Il caso di “Cito” Okamoto: quando l’amore dei genitori per i propri figli è più forte del tempo

Morto dopo 31 anni di coma in seguito a un incidente, è stato vegliato dal padre fino all’ultimo giorno

Fino a dove può arrivare l’amore di un genitore per il proprio figlio? La risposta si può forse trovare nella storia, triste, di Ignazio “Cito” Okamoto, scomparso il 23 agosto 2019, all’età di 54 anni di cui gli ultimi 31 passati su un letto, in coma. Una storia di sofferenza ma, anche e soprattutto, di amore. L’amore che i genitori di Ignazio hanno dedicato, per un trentennio, a quel figlio con il quale non potevano comunicare e del quale sapevano che, molto probabilmente, non avrebbe mai riaperto gli occhi.

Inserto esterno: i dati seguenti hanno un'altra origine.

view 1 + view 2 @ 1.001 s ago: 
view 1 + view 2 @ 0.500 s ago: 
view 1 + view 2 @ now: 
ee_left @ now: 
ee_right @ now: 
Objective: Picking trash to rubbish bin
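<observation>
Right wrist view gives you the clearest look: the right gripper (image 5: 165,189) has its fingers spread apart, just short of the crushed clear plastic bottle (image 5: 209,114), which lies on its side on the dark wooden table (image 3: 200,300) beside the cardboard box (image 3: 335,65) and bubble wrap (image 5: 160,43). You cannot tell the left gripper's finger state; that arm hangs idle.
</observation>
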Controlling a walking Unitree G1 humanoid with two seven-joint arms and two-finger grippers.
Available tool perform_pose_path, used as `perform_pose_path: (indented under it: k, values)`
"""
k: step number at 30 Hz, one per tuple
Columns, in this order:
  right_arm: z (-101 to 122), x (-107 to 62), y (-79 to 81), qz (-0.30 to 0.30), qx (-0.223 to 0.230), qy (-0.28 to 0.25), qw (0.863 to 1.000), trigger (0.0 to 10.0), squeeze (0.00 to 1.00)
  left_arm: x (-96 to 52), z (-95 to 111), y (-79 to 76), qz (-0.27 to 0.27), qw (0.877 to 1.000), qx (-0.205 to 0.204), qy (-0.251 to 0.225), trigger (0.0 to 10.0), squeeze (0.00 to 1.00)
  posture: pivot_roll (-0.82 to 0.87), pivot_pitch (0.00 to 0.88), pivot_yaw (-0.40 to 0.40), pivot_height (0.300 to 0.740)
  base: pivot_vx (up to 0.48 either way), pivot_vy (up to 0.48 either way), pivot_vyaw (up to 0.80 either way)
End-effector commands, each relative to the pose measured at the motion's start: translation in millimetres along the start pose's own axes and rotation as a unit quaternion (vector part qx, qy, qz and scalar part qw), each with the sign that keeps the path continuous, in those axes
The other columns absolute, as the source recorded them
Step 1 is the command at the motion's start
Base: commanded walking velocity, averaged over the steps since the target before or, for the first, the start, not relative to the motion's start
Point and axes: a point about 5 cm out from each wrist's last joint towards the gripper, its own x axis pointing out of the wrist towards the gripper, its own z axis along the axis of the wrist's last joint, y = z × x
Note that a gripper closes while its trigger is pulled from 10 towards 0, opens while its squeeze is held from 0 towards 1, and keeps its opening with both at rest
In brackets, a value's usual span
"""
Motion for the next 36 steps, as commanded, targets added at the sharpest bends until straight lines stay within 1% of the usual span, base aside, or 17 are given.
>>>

Papà messicano ma di evidenti origini giapponesi, mamma bresciana, “Cito” era un ragazzo con tanta voglia di vivere. Nel 1988, nella notte della Festa del papà, quando solitamente figli e genitori vivono momenti felici, “Cito” fu vittima di un incidente stradale maledetto, sull’Autostrada del Brennero, sulla quale viaggiava insieme ad altri quattro amici. Uno di loro morì sul colpo, mentre Ignazio finì in coma.

Ad accudirlo, da allora, sono stati il papà e la mamma. Il padre, Hector, per stare a fianco di suo figlio da allora ha lasciato il lavoro e ha accudito, giorno dopo giorno, stagione dopo stagione, quel corpo silenzioso e inerme.

Quel che chiamiamo per comodità ‘stato vegetativo’ (cosa tutt’altro che chiara scientificamente) – ha scritto Daniele Rondoni in un bellissimo articolo su Quotidiano.netnon sappiamo che esperienza del tempo produca. Di certo sappiamo che il tempo dei suoi genitori è stato attraversato dall’amore. Amore che ha mosso il cielo dei loro anni e le stelle delle loro speranze e sacrifici”.

“L’Amor che move il sole e l’altre stelle”, scriveva appunto Dante nella Commedia. Già, un amore infinito, sconfinato, l’amore di chi crea la vita. E che, nella realtà terrena, non può trovare miglior rappresentazione che l’amore di un padre e di una madre per il proprio figlio.